Source material:
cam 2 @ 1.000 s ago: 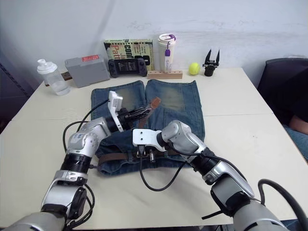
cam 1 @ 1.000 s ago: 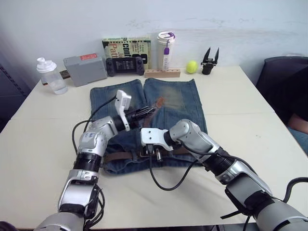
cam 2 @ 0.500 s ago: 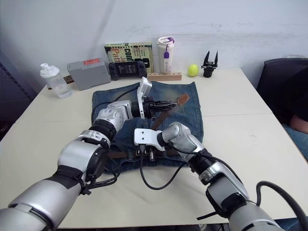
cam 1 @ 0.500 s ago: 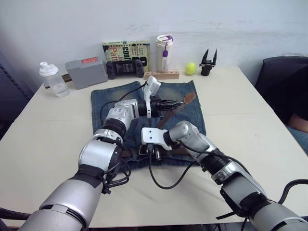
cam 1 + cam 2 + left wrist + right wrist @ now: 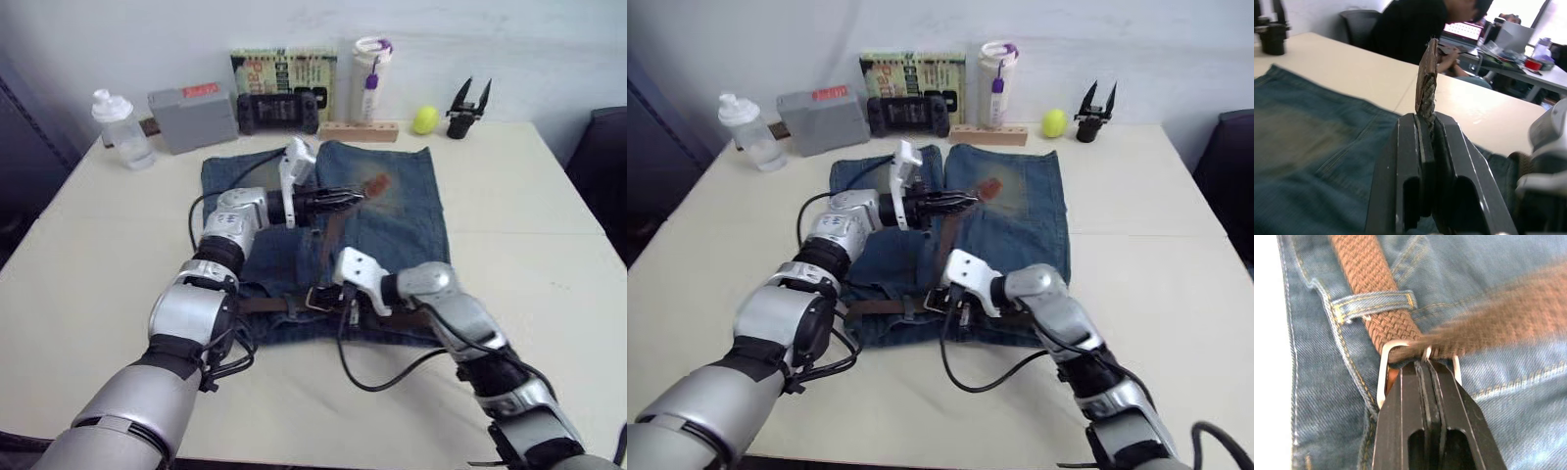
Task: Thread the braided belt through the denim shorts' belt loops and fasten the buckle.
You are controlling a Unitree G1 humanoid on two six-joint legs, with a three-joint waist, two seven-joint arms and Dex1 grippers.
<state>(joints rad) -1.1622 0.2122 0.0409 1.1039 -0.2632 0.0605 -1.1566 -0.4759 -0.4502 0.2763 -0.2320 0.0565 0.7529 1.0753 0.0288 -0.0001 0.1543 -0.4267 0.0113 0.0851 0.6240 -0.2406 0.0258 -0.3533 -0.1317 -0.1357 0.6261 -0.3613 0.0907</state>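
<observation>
The denim shorts (image 5: 402, 230) lie flat on the table, waistband toward me. The braided belt (image 5: 265, 305) runs along the waistband under a belt loop (image 5: 1374, 303) to the silver buckle (image 5: 1383, 369). My right gripper (image 5: 348, 304) is shut on the buckle at the middle of the waistband. From the buckle the belt's free end rises over the shorts to my left gripper (image 5: 355, 196), which is shut on the strap just behind its leather tip (image 5: 1427, 68). That tip (image 5: 375, 184) hangs above the right leg.
Along the table's far edge stand a clear bottle (image 5: 122, 127), a grey box (image 5: 193, 117), a book (image 5: 284, 73), a black controller (image 5: 279, 111), a tumbler (image 5: 367, 73), a wooden block (image 5: 358, 130), a tennis ball (image 5: 425, 119) and a black spare gripper (image 5: 467, 101). A person (image 5: 1415, 29) sits beyond the table.
The camera has shifted. Over the second my left gripper carried the belt's free end away from the waistband, out over the legs. My right gripper stayed on the buckle.
</observation>
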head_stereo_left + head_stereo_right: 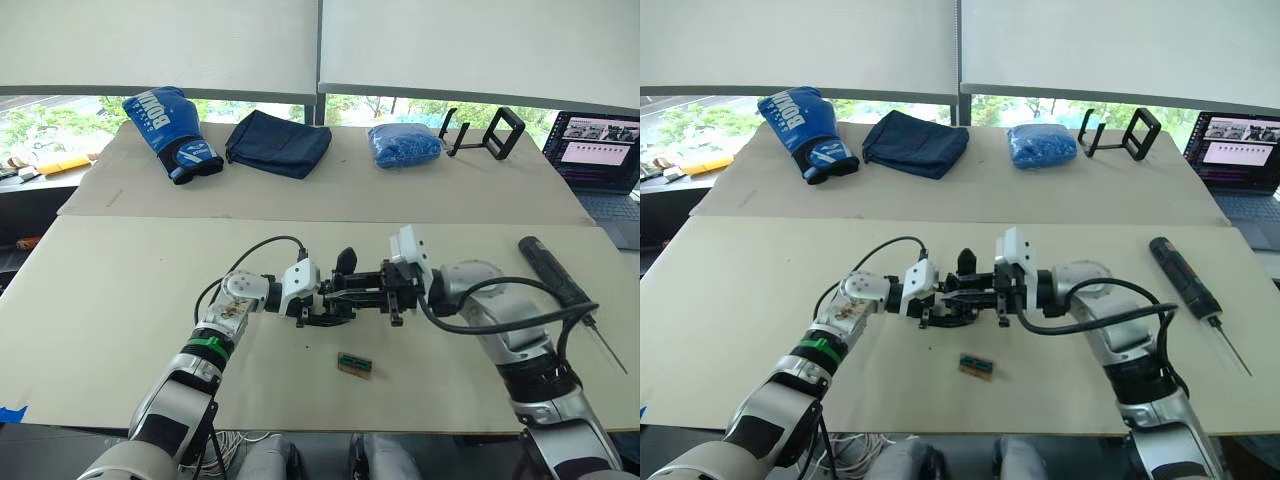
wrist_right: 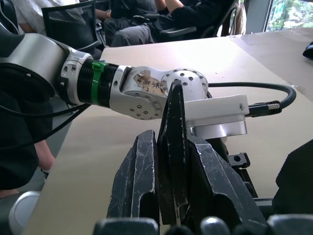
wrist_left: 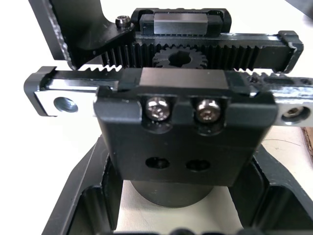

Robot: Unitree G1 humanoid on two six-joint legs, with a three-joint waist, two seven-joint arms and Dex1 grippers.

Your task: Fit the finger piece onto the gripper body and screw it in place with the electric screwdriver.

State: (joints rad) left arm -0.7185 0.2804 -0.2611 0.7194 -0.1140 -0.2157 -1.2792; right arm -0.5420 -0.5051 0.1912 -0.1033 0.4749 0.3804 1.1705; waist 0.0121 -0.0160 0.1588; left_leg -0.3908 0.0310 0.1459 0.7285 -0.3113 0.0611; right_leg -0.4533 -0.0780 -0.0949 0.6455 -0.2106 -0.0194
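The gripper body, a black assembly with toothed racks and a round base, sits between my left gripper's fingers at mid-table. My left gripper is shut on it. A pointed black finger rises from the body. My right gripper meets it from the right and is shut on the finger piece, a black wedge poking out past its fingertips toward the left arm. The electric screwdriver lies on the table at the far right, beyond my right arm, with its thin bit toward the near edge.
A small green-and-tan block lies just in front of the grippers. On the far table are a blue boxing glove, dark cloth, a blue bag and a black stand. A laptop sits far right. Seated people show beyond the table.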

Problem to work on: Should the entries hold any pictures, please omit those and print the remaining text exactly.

Reply:
cam 2 @ 1.000 s ago: 
cam 1 @ 1.000 s ago: 
cam 2 @ 0.500 s ago: 
cam 1 @ 0.500 s ago: 
cam 1 + cam 2 + left wrist + right wrist @ now: 
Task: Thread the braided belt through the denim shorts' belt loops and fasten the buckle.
You are controlling a Unitree G1 humanoid on two six-joint legs, with a three-joint waist, two seven-joint arms and Dex1 grippers.
<state>(joints rad) -1.1622 0.2122 0.0409 1.1039 -0.2632 0.0605 -1.1566 -0.4759 -0.4502 0.2763 -0.2320 0.0565 0.7529 1.0753 0.0288 -0.0001 0.1543 -0.4267 0.0113 0.0851 0.6240 -0.2406 0.0258 -0.3533 -0.1317 -0.1357 0.6261 -0.3613 0.0907</state>
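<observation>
The denim shorts (image 5: 402, 230) lie flat on the table, waistband toward me. The braided belt (image 5: 265, 305) runs along the waistband under a belt loop (image 5: 1374, 303) to the silver buckle (image 5: 1383, 369). My right gripper (image 5: 348, 304) is shut on the buckle at the middle of the waistband. From the buckle the belt's free end rises over the shorts to my left gripper (image 5: 355, 196), which is shut on the strap just behind its leather tip (image 5: 1427, 68). That tip (image 5: 375, 184) hangs above the right leg.
Along the table's far edge stand a clear bottle (image 5: 122, 127), a grey box (image 5: 193, 117), a book (image 5: 284, 73), a black controller (image 5: 279, 111), a tumbler (image 5: 367, 73), a wooden block (image 5: 358, 130), a tennis ball (image 5: 425, 119) and a black spare gripper (image 5: 467, 101). A person (image 5: 1415, 29) sits beyond the table.
The camera has shifted. Over the second my left gripper carried the belt's free end away from the waistband, out over the legs. My right gripper stayed on the buckle.
</observation>
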head_stereo_left + head_stereo_right: 
wrist_right: 
wrist_left: 

Robot: Unitree G1 humanoid on two six-joint legs, with a three-joint waist, two seven-joint arms and Dex1 grippers.

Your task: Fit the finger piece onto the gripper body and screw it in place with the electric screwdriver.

State: (joints rad) left arm -0.7185 0.2804 -0.2611 0.7194 -0.1140 -0.2157 -1.2792; right arm -0.5420 -0.5051 0.1912 -0.1033 0.4749 0.3804 1.1705; waist 0.0121 -0.0160 0.1588; left_leg -0.3908 0.0310 0.1459 0.7285 -0.3113 0.0611; right_leg -0.4533 -0.0780 -0.0949 0.6455 -0.2106 -0.0194
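The gripper body, a black assembly with toothed racks and a round base, sits between my left gripper's fingers at mid-table. My left gripper is shut on it. A pointed black finger rises from the body. My right gripper meets it from the right and is shut on the finger piece, a black wedge poking out past its fingertips toward the left arm. The electric screwdriver lies on the table at the far right, beyond my right arm, with its thin bit toward the near edge.
A small green-and-tan block lies just in front of the grippers. On the far table are a blue boxing glove, dark cloth, a blue bag and a black stand. A laptop sits far right. Seated people show beyond the table.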

The work on this exercise has been finished.